What you should do = Starting with the first line, output the data exactly, through to the last line.

Data provided =
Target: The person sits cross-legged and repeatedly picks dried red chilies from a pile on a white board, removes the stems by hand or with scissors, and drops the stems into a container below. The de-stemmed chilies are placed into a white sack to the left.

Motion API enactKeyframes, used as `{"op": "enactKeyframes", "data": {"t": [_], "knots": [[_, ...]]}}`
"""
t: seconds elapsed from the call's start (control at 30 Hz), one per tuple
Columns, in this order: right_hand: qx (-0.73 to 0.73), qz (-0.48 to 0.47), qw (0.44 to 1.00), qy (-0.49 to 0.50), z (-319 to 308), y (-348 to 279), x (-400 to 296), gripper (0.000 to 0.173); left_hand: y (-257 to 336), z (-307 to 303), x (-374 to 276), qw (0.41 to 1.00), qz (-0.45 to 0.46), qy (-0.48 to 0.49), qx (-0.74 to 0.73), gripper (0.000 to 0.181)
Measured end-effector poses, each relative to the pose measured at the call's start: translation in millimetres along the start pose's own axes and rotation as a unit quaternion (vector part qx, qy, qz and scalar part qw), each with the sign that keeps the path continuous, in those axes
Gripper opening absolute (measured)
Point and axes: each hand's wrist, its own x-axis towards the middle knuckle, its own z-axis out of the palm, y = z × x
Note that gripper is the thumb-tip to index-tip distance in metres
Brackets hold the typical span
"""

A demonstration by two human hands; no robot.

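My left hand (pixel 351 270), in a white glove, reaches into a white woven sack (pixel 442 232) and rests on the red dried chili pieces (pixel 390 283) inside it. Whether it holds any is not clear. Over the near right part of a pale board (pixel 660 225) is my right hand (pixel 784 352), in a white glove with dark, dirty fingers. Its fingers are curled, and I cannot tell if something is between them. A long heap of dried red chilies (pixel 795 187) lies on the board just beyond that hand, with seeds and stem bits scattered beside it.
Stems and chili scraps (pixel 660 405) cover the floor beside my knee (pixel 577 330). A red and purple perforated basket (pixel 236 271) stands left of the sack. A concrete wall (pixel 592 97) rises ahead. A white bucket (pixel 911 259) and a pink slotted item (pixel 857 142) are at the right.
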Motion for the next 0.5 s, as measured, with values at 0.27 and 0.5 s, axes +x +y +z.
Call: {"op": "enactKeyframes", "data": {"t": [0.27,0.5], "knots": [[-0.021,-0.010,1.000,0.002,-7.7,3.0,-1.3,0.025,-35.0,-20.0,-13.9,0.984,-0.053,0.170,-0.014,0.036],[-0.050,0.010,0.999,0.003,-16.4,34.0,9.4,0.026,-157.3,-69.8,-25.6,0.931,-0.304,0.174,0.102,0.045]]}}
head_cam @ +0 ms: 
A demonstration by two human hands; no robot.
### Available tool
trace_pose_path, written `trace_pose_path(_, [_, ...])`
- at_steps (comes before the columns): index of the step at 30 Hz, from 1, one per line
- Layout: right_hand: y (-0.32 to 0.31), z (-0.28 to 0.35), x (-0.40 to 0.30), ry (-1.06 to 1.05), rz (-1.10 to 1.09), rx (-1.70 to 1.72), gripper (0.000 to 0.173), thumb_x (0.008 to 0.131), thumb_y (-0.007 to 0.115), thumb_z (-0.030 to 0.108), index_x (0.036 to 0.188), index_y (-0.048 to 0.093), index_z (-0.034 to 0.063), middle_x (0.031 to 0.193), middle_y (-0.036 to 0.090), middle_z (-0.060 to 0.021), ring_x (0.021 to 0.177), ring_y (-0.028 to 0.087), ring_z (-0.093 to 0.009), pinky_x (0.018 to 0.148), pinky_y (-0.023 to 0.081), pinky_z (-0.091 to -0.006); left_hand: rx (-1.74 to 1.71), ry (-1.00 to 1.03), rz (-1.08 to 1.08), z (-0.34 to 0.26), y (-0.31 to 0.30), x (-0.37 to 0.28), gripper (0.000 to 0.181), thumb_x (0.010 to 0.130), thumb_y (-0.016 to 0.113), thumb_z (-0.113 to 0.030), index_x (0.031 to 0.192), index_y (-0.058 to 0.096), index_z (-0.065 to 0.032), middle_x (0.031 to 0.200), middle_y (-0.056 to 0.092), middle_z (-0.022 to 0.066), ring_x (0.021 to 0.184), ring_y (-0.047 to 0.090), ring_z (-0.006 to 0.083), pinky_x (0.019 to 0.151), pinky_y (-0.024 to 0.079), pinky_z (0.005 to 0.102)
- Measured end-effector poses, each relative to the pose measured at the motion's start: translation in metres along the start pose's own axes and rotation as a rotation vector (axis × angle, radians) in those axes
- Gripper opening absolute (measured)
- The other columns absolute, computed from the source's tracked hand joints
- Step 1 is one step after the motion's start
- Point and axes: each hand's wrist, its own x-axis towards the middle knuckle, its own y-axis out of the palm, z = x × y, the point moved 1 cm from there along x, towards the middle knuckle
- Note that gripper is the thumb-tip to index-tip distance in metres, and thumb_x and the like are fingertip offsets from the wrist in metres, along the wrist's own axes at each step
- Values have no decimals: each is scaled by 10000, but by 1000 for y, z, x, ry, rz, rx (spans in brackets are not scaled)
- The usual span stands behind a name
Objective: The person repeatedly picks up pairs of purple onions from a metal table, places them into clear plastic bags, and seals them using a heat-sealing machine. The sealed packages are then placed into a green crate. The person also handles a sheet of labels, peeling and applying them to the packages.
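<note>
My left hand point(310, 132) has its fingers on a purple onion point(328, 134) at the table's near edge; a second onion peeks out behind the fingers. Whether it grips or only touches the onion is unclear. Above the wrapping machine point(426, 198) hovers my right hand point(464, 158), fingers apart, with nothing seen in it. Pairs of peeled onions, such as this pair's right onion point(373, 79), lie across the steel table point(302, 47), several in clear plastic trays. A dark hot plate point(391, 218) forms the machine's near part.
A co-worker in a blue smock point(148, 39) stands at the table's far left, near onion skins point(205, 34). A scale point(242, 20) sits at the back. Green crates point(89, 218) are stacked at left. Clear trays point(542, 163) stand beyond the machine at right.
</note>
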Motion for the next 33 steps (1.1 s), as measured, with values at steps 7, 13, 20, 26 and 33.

Task result =
Target: The person sits cross-legged and repeatedly picks dried red chilies from a pile on a white board, removes the stems by hand or with scissors, and drops the stems into a container below. The de-stemmed chilies are placed into a white sack to the left.

Motion API enactKeyframes, used as `{"op": "enactKeyframes", "data": {"t": [_], "knots": [[_, ...]]}}`
"""
t: seconds elapsed from the call's start (control at 30 Hz), one per tuple
Columns, in this order: right_hand: qx (-0.73 to 0.73), qz (-0.48 to 0.47), qw (0.44 to 1.00), qy (-0.49 to 0.50), z (-319 to 308), y (-348 to 279), x (-400 to 296), gripper (0.000 to 0.173); left_hand: y (-257 to 336), z (-307 to 303), x (-374 to 276), qw (0.41 to 1.00), qz (-0.45 to 0.46), qy (-0.48 to 0.49), qx (-0.74 to 0.73), gripper (0.000 to 0.181)
Measured end-effector poses, each relative to the pose measured at the call's start: translation in millimetres along the start pose's own axes and rotation as a unit quaternion (vector part qx, qy, qz and scalar part qw), each with the sign that keeps the path continuous, in those axes
Gripper opening absolute (measured)
Point and axes: each hand's wrist, its own x-axis towards the middle knuckle, its own z-axis out of the palm, y = z × x
Note that gripper is the thumb-tip to index-tip distance in metres
Brackets hold the typical span
"""

A demonstration by two human hands; no robot.

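My left hand (pixel 351 270), in a white glove, reaches into a white woven sack (pixel 442 232) and rests on the red dried chili pieces (pixel 390 283) inside it. Whether it holds any is not clear. Over the near right part of a pale board (pixel 660 225) is my right hand (pixel 784 352), in a white glove with dark, dirty fingers. Its fingers are curled, and I cannot tell if something is between them. A long heap of dried red chilies (pixel 795 187) lies on the board just beyond that hand, with seeds and stem bits scattered beside it.
Stems and chili scraps (pixel 660 405) cover the floor beside my knee (pixel 577 330). A red and purple perforated basket (pixel 236 271) stands left of the sack. A concrete wall (pixel 592 97) rises ahead. A white bucket (pixel 911 259) and a pink slotted item (pixel 857 142) are at the right.
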Motion for the next 0.5 s, as measured, with values at 0.27 and 0.5 s, axes +x +y +z.
Call: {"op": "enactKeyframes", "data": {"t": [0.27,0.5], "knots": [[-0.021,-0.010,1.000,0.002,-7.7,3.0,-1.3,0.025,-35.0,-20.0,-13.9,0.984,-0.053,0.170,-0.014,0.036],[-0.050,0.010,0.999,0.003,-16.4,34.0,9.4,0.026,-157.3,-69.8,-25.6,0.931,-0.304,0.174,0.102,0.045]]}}
head_cam @ +0 ms: 
A demonstration by two human hands; no robot.
### Available tool
trace_pose_path, written `trace_pose_path(_, [_, ...])`
- at_steps (comes before the columns): index of the step at 30 Hz, from 1, one per line
- Layout: right_hand: y (-0.32 to 0.31), z (-0.28 to 0.35), x (-0.40 to 0.30), ry (-1.06 to 1.05), rz (-1.10 to 1.09), rx (-1.70 to 1.72), gripper (0.000 to 0.173), thumb_x (0.008 to 0.131), thumb_y (-0.007 to 0.115), thumb_z (-0.030 to 0.108), index_x (0.036 to 0.188), index_y (-0.048 to 0.093), index_z (-0.034 to 0.063), middle_x (0.031 to 0.193), middle_y (-0.036 to 0.090), middle_z (-0.060 to 0.021), ring_x (0.021 to 0.177), ring_y (-0.028 to 0.087), ring_z (-0.093 to 0.009), pinky_x (0.018 to 0.148), pinky_y (-0.023 to 0.081), pinky_z (-0.091 to -0.006); left_hand: rx (-1.74 to 1.71), ry (-1.00 to 1.03), rz (-1.08 to 1.08), z (-0.34 to 0.26), y (-0.31 to 0.30), x (-0.37 to 0.28), gripper (0.000 to 0.181), thumb_x (0.010 to 0.130), thumb_y (-0.016 to 0.113), thumb_z (-0.113 to 0.030), index_x (0.031 to 0.192), index_y (-0.058 to 0.096), index_z (-0.065 to 0.032), middle_x (0.031 to 0.200), middle_y (-0.056 to 0.092), middle_z (-0.022 to 0.066), ring_x (0.021 to 0.184), ring_y (-0.047 to 0.090), ring_z (-0.006 to 0.083), pinky_x (0.019 to 0.151), pinky_y (-0.024 to 0.079), pinky_z (0.005 to 0.102)
- Measured end-effector poses, each relative to the pose measured at the motion's start: translation in metres along the start pose's own axes and rotation as a rotation vector (axis × angle, radians) in those axes
- Gripper opening absolute (measured)
- The other columns absolute, computed from the source's tracked hand joints
- Step 1 is one step after the motion's start
- Point and axes: each hand's wrist, its own x-axis towards the middle knuckle, its own y-axis out of the palm, z = x × y, the point moved 1 cm from there along x, towards the middle knuckle
- Note that gripper is the thumb-tip to index-tip distance in metres, and thumb_x and the like are fingertip offsets from the wrist in metres, along the wrist's own axes at each step
- Values have no decimals: each is scaled by 10000, but by 1000 for y, z, x, ry, rz, rx (spans in brackets are not scaled)
- The usual span stands behind a name
Objective: The person repeatedly picks up pairs of purple onions from a metal table, places them into clear plastic bags, and seals them using a heat-sealing machine. The sealed packages are then placed into a green crate. The person also handles a sheet of labels, peeling and applying them to the packages.
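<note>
My left hand point(310, 132) has its fingers on a purple onion point(328, 134) at the table's near edge; a second onion peeks out behind the fingers. Whether it grips or only touches the onion is unclear. Above the wrapping machine point(426, 198) hovers my right hand point(464, 158), fingers apart, with nothing seen in it. Pairs of peeled onions, such as this pair's right onion point(373, 79), lie across the steel table point(302, 47), several in clear plastic trays. A dark hot plate point(391, 218) forms the machine's near part.
A co-worker in a blue smock point(148, 39) stands at the table's far left, near onion skins point(205, 34). A scale point(242, 20) sits at the back. Green crates point(89, 218) are stacked at left. Clear trays point(542, 163) stand beyond the machine at right.
</note>
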Motion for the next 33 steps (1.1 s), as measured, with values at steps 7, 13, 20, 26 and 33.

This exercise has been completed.